A veces me pregunto cuánto hay de vida en el lamento,
en el dolor, en la infelicidad.
La vida sin trauma no es vida. El que no sufre no vive,
estoy segura.
Pero a la vez, esa felicidad ingenua, de horas que pasan casi sin ser
vistas; el placer de llegar, sin más, sin esperar más, de sentarse y mirar al
techo y pensar qué haré de comer mañana; el disfrute de apagar la pantalla,
mirar el reloj y que todavía no sean las seis y media; el gozo de sentarse en
una mesa y hablar de nada durante horas, de temas ya hablados una y mil veces,
conversaciones repetidas desde hace años. ¿Quién puede decir que eso no es
también felicidad?
Um comentário:
¿Quién?
Yo creo que eso es o no felicidad dependiendo de cómo se viva.
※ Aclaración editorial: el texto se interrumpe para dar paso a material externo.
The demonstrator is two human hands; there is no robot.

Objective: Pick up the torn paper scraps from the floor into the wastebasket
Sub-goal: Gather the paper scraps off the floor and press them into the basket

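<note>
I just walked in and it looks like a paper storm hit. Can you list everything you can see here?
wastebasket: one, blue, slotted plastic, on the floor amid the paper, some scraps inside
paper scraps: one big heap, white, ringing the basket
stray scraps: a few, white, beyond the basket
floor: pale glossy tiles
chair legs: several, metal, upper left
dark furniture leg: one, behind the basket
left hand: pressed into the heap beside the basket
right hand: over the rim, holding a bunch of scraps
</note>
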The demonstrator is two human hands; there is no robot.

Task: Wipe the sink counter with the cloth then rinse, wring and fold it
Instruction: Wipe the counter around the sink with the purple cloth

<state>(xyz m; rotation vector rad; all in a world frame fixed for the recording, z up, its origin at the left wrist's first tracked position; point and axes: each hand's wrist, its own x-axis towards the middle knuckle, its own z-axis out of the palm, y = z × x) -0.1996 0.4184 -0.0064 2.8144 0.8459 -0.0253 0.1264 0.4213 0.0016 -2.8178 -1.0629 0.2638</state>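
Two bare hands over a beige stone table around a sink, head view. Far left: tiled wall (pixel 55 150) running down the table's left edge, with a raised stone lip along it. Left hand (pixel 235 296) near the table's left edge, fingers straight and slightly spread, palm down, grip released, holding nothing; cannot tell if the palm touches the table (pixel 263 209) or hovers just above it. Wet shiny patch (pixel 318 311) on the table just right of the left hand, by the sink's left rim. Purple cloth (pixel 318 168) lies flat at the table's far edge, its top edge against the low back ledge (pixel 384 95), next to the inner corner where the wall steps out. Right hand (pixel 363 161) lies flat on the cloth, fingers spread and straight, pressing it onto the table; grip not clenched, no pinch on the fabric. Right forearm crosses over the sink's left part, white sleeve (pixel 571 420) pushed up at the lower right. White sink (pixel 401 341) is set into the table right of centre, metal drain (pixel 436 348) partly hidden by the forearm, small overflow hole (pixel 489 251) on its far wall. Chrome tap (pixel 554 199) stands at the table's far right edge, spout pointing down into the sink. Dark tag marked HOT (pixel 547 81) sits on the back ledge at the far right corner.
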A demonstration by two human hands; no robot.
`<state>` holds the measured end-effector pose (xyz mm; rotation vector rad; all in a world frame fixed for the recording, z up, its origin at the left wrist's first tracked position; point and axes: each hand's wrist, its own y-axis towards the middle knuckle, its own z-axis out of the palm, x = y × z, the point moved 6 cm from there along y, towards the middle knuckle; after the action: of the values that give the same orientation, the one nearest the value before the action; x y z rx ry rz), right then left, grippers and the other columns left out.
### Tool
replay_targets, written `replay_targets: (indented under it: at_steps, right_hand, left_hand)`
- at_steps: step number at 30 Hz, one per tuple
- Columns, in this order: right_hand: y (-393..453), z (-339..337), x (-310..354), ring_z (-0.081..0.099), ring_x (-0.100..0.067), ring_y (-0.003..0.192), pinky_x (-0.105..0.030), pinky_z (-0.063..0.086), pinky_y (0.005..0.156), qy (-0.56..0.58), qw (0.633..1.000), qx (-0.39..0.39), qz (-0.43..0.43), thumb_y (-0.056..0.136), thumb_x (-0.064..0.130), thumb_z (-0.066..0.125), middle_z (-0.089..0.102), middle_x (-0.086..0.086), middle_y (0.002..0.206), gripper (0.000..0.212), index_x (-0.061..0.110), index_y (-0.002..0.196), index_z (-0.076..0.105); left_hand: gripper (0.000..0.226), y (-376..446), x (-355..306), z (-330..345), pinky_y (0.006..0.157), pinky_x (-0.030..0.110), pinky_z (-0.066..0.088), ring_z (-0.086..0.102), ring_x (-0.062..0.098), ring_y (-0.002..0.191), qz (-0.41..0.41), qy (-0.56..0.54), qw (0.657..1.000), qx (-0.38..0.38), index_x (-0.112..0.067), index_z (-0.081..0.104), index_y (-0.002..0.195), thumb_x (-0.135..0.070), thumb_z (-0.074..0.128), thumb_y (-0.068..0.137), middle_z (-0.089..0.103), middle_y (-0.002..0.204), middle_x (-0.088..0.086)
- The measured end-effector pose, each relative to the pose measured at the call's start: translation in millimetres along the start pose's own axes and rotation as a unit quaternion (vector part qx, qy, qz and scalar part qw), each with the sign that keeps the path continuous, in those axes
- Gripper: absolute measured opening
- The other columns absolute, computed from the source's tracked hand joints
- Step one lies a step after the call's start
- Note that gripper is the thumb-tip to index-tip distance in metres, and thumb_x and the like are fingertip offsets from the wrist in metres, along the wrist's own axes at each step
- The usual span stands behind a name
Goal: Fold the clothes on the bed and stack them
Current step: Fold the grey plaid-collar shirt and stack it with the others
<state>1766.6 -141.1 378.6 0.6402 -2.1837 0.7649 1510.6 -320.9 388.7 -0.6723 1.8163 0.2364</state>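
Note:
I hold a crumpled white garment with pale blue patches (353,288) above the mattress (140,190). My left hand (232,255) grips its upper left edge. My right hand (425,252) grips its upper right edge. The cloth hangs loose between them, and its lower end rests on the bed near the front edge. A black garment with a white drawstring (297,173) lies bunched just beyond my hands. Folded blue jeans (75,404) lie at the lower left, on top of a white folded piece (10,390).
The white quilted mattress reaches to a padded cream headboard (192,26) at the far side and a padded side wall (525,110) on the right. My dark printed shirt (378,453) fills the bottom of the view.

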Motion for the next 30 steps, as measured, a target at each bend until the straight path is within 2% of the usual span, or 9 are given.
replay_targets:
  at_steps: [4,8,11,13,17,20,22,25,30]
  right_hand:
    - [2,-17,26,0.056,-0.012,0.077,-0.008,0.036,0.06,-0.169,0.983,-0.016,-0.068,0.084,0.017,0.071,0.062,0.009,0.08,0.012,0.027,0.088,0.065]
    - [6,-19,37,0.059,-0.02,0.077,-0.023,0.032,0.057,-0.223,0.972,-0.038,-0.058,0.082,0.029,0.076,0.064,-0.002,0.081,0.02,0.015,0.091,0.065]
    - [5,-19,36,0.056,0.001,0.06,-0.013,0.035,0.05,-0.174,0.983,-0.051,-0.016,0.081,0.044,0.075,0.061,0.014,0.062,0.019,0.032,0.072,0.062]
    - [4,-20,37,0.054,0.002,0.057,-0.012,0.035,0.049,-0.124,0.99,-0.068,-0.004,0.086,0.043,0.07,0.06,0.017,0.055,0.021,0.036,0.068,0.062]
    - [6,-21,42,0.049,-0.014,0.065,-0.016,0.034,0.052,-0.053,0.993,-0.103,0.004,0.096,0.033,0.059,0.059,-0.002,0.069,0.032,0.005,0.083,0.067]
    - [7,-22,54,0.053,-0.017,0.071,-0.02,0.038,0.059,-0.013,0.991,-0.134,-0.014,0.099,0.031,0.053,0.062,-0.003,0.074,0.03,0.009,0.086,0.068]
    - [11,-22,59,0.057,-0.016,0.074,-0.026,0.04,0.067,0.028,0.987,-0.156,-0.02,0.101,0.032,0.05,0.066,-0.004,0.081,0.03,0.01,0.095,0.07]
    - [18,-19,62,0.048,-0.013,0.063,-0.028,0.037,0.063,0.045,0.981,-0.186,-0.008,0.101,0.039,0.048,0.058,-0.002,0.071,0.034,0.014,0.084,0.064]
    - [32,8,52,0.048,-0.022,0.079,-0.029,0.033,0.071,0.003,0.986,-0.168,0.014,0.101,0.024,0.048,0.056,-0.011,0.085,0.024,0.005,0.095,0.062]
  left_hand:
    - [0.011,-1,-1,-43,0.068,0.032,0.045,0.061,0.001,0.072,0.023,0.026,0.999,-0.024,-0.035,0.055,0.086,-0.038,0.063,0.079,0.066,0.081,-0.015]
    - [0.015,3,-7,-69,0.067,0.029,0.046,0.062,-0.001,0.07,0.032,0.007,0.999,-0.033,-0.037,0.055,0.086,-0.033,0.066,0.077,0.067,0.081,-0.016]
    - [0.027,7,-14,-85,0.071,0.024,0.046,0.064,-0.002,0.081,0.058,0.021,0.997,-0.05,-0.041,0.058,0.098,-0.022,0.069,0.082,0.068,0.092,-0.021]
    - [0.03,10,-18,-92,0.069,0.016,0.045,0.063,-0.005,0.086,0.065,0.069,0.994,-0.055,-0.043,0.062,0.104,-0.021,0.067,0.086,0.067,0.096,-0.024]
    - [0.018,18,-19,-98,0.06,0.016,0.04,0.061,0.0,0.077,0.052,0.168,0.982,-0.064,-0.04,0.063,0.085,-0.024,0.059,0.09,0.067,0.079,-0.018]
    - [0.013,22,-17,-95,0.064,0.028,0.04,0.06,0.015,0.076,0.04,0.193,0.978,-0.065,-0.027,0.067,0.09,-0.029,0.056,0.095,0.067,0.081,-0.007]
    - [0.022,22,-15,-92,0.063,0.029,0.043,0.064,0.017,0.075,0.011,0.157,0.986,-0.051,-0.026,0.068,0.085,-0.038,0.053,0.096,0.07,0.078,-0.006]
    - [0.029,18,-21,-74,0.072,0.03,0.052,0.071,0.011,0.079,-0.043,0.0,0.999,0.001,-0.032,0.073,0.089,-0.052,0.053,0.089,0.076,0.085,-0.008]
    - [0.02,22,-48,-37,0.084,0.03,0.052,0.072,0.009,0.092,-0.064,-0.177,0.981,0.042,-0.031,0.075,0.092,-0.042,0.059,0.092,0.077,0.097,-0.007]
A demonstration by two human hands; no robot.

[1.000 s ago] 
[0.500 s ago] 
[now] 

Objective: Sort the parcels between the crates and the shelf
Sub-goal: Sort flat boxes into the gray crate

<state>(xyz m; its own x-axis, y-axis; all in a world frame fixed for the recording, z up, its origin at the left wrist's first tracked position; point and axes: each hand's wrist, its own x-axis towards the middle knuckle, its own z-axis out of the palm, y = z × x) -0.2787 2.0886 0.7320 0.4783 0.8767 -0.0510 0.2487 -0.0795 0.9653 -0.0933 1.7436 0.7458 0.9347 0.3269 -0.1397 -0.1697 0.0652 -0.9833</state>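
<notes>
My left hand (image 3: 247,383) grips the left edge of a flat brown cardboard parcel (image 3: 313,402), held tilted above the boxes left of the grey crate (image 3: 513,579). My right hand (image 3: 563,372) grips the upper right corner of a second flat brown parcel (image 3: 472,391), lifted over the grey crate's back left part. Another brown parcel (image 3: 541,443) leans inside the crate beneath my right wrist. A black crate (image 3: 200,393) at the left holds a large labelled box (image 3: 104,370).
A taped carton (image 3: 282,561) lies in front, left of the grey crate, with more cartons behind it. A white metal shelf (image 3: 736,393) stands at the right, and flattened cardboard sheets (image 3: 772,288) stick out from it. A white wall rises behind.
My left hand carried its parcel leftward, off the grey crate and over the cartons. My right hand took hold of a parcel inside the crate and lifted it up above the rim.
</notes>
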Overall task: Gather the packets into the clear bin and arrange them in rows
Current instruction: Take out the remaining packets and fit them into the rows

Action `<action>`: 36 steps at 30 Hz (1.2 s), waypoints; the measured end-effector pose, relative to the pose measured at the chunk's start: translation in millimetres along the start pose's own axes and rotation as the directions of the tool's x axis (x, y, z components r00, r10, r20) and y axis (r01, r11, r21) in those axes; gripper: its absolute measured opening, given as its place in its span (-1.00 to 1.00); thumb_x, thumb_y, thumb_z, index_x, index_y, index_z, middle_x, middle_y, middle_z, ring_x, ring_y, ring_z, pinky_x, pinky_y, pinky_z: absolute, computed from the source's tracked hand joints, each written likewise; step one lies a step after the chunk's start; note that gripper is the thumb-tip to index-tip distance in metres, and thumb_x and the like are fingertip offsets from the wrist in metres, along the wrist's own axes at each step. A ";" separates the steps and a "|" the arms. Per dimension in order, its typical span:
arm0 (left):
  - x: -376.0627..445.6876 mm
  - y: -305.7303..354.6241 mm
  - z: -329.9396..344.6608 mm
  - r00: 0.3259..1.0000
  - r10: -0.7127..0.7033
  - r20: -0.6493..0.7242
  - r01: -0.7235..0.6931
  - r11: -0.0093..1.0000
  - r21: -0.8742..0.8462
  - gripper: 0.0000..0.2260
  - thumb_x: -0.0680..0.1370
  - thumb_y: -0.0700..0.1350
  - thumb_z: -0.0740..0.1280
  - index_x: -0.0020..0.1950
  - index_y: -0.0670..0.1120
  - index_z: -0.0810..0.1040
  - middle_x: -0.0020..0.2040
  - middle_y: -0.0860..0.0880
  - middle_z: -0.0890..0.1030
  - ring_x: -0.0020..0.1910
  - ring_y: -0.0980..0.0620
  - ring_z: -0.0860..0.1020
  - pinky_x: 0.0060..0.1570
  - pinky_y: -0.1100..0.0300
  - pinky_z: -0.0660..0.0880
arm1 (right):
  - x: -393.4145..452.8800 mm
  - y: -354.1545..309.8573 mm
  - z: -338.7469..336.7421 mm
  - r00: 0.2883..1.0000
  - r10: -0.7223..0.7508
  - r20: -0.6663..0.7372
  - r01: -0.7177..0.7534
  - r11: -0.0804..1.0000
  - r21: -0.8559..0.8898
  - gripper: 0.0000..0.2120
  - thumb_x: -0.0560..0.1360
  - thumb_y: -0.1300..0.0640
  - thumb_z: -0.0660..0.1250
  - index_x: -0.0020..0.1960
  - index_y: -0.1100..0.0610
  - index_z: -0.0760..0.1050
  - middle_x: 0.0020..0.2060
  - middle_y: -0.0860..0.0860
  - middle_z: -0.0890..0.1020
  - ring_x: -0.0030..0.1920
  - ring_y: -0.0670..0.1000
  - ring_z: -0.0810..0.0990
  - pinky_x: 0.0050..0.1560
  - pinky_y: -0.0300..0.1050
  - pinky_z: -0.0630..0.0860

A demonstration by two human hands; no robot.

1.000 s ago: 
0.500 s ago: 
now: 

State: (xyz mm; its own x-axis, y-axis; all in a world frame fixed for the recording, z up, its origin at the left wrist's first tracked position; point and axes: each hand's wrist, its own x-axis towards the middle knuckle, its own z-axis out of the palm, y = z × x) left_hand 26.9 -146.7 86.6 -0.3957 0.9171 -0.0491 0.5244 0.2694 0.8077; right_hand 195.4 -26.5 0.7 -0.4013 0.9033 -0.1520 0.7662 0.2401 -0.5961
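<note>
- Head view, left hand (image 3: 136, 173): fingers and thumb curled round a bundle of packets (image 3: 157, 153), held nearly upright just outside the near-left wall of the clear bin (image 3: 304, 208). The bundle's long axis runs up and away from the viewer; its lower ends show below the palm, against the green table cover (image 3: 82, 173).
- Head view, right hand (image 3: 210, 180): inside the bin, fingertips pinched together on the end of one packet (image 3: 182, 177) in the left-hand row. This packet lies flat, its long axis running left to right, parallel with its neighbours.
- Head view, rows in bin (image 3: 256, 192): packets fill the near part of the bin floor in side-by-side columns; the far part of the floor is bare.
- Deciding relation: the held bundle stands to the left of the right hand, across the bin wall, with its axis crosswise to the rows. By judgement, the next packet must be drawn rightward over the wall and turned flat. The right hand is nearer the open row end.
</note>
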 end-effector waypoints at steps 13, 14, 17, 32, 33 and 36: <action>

Y que se vive de un modo u otro dependiendo del equilibrio entre expectativas y realidad; equilibrio donde influye, por ejemplo, lo que hagamos el resto del tiempo.
O sea, que esos momentos pueden ser maravillosos, un descanso donde disfrutar del placer de vivir con calma y rodeados de cariño; o pueden ser, cuando nunca hay nada más, el colmo del hastío. ¿No?